In order to defend her position, she penned a piece for Fortune Magazine, explaining why her debt amounts to that much. And guess what? It mirrors the experiences of so many Americans fighting to destroy legacies of poverty. As one of six children, she had to do what she had to do.

The first step out of poverty, of course, is education. With no actual money to fund it, you take out loans (with no guidance), which is what Abrams did.

“I had racked up student loans, and throughout college and beyond, I’d swiftly turned every credit card application into those magical slivers of plastic that allowed me to pay for daily necessities,” she wrote. “I finished my higher education deeply in debt and with seven years of bad credit in my future.”

Abrams went on to Yale Law School, and she eventually landed her first law firm job making $95,000, a salary that was three times her parents’ salaries combined. She started using that money to pay down her student loan and credit card debt, but then, life happened.

“I’d love to say that was the end of my financial troubles, but life had other plans. In 2006, my youngest brother and his girlfriend had a child they could not care for due to their drug addictions. Instead, my parents took custody when my niece was five days old,” she continued.
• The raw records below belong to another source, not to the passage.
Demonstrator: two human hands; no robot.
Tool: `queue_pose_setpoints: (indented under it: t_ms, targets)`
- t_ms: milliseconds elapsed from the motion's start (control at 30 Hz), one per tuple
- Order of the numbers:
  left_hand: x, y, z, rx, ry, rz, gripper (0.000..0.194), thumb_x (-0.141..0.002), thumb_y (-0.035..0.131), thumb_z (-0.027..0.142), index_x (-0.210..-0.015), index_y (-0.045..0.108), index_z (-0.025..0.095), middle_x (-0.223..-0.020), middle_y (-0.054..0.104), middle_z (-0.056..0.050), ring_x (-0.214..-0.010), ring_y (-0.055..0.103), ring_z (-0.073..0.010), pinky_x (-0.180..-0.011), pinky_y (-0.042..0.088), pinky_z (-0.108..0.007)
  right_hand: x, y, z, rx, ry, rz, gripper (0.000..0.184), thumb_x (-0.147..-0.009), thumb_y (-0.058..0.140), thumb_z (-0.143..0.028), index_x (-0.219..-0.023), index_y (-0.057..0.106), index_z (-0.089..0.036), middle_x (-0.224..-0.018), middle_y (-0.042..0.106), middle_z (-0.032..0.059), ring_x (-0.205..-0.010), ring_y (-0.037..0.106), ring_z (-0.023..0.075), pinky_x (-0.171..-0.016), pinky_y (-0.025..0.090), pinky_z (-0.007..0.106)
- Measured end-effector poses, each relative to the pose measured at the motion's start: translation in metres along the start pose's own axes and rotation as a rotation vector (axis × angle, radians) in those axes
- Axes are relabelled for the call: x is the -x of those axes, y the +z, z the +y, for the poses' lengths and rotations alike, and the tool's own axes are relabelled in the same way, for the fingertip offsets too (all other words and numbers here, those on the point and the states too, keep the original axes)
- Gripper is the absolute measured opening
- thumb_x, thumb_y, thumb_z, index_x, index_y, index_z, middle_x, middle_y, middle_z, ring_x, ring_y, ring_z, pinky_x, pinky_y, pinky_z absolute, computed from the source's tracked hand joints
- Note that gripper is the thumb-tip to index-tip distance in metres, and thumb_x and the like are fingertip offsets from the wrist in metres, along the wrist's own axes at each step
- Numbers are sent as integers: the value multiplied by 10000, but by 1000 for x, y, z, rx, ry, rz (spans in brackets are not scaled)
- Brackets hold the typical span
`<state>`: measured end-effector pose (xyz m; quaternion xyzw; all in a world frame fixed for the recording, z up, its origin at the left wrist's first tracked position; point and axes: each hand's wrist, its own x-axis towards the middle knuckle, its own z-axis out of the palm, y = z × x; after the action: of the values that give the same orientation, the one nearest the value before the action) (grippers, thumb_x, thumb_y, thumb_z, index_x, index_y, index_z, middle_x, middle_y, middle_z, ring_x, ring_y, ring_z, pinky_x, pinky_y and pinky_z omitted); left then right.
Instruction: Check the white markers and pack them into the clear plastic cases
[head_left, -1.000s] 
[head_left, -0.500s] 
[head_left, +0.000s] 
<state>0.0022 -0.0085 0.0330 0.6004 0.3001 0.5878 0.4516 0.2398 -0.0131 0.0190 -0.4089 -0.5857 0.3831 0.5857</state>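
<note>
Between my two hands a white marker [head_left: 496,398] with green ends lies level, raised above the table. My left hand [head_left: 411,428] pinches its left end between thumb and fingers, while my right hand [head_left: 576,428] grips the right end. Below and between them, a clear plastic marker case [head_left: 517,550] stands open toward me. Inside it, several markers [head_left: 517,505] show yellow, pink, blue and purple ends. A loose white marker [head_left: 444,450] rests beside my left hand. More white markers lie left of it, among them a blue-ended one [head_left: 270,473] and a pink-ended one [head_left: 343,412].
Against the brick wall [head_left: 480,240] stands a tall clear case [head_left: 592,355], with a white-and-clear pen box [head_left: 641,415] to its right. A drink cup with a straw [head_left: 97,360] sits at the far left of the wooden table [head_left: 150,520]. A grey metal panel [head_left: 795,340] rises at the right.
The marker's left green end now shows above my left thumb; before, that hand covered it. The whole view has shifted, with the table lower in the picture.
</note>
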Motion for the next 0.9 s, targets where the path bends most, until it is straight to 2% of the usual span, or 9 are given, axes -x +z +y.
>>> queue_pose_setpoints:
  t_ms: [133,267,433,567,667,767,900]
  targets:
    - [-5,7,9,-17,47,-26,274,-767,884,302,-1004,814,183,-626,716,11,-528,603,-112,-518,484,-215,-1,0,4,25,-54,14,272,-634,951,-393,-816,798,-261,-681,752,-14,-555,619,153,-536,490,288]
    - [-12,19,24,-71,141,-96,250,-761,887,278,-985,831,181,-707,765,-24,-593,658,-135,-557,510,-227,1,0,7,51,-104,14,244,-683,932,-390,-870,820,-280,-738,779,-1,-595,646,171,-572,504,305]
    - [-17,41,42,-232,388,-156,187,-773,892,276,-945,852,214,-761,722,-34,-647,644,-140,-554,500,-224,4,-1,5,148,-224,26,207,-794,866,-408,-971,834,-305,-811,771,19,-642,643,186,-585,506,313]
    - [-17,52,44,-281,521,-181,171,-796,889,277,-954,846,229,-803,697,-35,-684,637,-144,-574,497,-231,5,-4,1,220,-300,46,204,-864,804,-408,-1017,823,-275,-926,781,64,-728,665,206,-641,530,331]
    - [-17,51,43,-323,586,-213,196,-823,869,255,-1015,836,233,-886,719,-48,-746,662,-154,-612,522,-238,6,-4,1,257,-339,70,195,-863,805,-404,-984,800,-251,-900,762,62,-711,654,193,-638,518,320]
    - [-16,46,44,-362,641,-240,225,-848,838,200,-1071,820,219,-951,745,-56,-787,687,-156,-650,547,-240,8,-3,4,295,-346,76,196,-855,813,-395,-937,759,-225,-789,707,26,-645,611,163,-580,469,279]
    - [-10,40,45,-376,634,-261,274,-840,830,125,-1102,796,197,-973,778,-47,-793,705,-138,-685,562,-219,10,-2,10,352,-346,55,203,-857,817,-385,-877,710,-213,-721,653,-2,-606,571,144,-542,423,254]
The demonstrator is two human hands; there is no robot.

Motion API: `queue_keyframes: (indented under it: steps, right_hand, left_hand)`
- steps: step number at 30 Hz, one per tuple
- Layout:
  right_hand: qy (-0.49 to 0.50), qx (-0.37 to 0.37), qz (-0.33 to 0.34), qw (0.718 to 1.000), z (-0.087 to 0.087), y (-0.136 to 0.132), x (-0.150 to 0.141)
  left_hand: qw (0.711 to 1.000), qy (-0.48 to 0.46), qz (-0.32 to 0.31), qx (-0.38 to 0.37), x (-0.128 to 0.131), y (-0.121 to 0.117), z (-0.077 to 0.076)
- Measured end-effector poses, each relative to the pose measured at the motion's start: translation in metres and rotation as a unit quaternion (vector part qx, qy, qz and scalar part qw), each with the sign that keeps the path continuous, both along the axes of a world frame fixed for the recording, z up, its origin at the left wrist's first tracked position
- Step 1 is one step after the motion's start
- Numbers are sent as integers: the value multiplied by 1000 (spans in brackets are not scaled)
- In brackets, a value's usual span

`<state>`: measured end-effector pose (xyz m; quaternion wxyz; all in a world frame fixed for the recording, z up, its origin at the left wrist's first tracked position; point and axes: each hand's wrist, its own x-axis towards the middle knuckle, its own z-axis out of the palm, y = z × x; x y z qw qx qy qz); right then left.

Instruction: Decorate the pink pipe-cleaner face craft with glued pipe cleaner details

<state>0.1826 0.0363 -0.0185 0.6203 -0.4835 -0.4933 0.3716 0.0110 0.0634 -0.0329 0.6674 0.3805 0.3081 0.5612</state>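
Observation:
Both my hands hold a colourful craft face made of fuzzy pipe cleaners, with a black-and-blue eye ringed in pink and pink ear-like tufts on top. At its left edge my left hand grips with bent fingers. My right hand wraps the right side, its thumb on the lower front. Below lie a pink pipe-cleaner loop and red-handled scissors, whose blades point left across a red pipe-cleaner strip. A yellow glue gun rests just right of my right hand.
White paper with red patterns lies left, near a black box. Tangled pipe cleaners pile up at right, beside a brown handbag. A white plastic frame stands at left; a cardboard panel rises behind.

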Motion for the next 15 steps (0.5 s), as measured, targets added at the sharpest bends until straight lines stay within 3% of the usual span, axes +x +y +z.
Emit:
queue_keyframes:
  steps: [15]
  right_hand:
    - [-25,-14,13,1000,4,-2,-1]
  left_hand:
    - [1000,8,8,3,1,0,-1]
Again, sound familiar? As we all get older, life takes unexpected turns, and if you’re ever in a situation where you can help out family members, then that’s what you do. It’s natural, but it’s also natural to feel the exhaustion of it all, which Abrams was transparent about.

“Paying the bills for two households has taken its toll. Nearly twenty years after graduating, I am still paying down student loans, and am on a payment plan to settle my debt to the IRS. I have made money mistakes, but I have never ignored my responsibilities; I will meet my obligations—however slowly but surely,” she explained.

Basically, her debt is not only the result of her wanting to do better financially, but it’s a result of her having a heart. Critics may be the ones breathing down her neck, but it’s ultimately up to voters to decide whether she’s qualified.

Primary voting is on May 22. And if she wins the general election, she would become the first black woman Governor of the state of Georgia.

“I am in debt, but I am not alone,” Abrams has said. “Debt is a millstone that weighs down more than three-quarters of Americans. It can determine whether we are able to run for office, to launch a business, to quit a job we hate. But it should not—and cannot—be a disqualification for ambition.”